* _EXCERPTED DATA_
*-*-*

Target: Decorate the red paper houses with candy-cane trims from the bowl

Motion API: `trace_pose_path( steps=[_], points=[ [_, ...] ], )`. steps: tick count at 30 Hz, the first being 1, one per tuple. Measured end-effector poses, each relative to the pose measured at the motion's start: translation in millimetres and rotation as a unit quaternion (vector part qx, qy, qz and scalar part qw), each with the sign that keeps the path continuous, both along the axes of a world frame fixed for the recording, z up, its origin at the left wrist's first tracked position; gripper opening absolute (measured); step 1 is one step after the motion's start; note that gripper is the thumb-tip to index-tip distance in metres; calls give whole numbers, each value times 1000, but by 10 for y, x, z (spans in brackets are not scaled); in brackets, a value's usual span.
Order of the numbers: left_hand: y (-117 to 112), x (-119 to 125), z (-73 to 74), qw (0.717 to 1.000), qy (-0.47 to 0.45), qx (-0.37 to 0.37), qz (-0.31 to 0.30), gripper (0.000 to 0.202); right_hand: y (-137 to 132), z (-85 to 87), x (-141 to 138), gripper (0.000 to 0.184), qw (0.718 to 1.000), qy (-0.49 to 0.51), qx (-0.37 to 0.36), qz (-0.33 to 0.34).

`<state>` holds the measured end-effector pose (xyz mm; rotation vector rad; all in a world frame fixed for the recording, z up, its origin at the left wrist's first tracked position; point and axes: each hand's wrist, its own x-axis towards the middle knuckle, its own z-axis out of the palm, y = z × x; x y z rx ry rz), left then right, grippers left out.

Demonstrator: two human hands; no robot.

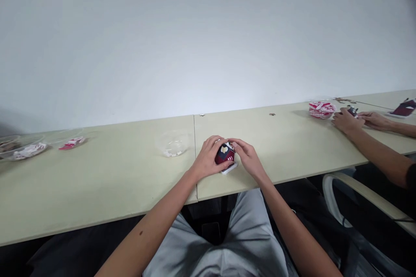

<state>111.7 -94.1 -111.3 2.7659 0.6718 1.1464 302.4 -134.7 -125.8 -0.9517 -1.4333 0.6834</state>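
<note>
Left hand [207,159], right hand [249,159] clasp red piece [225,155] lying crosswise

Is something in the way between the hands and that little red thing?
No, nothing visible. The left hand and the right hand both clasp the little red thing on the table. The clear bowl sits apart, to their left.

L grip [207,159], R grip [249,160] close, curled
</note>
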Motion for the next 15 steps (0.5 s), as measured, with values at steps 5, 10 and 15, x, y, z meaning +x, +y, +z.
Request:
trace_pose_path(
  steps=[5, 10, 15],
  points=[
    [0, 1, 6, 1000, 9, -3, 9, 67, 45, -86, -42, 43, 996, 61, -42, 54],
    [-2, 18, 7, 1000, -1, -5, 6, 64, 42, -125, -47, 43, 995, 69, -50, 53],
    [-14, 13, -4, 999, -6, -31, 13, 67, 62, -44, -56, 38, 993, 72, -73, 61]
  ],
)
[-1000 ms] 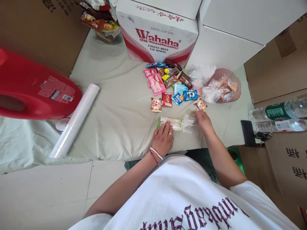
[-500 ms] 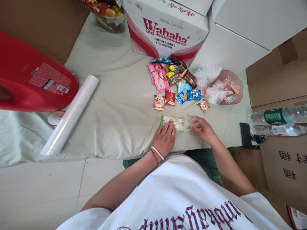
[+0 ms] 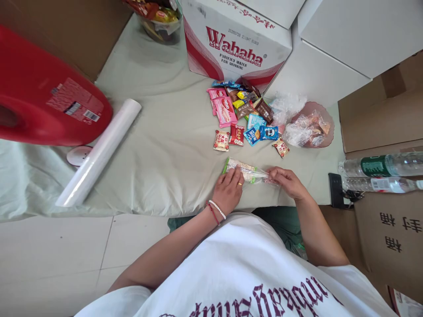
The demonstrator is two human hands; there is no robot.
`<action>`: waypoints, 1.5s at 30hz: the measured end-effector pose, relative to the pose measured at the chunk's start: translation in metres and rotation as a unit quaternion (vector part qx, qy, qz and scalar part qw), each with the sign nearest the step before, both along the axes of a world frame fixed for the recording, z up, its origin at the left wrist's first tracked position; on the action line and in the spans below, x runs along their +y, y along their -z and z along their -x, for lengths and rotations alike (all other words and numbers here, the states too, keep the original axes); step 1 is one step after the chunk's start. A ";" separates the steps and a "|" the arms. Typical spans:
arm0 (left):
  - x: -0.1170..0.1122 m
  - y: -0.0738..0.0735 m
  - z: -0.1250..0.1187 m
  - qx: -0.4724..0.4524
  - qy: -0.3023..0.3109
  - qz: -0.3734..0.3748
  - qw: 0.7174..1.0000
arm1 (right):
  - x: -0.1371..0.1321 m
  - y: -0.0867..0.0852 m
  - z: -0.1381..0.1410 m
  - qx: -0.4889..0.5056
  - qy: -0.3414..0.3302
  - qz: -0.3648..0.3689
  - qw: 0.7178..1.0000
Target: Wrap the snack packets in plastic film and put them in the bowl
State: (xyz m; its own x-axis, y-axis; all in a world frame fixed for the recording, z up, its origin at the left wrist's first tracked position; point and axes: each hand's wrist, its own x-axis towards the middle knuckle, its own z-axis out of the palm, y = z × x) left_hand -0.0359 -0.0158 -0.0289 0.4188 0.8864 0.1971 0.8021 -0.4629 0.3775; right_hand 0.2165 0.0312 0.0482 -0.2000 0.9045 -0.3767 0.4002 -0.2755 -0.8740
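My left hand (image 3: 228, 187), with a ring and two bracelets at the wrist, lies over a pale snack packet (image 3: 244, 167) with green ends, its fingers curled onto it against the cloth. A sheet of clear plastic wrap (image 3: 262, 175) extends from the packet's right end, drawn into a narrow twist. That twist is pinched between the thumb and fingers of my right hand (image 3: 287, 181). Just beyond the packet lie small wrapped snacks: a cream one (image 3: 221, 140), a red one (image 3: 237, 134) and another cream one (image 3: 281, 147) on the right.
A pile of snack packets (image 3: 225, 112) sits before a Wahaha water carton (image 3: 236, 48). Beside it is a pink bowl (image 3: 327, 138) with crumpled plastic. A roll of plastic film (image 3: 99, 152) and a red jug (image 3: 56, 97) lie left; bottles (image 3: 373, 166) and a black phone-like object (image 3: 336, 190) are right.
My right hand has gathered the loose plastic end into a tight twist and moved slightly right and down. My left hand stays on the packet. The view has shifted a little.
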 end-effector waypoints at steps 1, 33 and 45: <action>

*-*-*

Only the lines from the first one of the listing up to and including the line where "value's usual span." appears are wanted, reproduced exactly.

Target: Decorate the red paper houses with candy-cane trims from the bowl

Motion API: `trace_pose_path( steps=[_], points=[ [_, ...] ], )`. steps: tick count at 30 Hz, the first being 1, one per tuple. Measured end-effector poses, each relative to the pose measured at the motion's start: translation in millimetres and rotation as a unit quaternion (vector part qx, qy, qz and scalar part qw), each with the sign that keeps the path continuous, both along the axes of a world frame fixed for the recording, z up, its origin at the left wrist's first tracked position; gripper opening absolute (measured); step 1 is one step after the motion's start; note that gripper is the thumb-tip to index-tip distance in metres; calls give whole numbers, each value times 1000, but by 10 for y, x, z (spans in brackets are not scaled); in brackets, a value's usual span.

This brings the exercise to completion.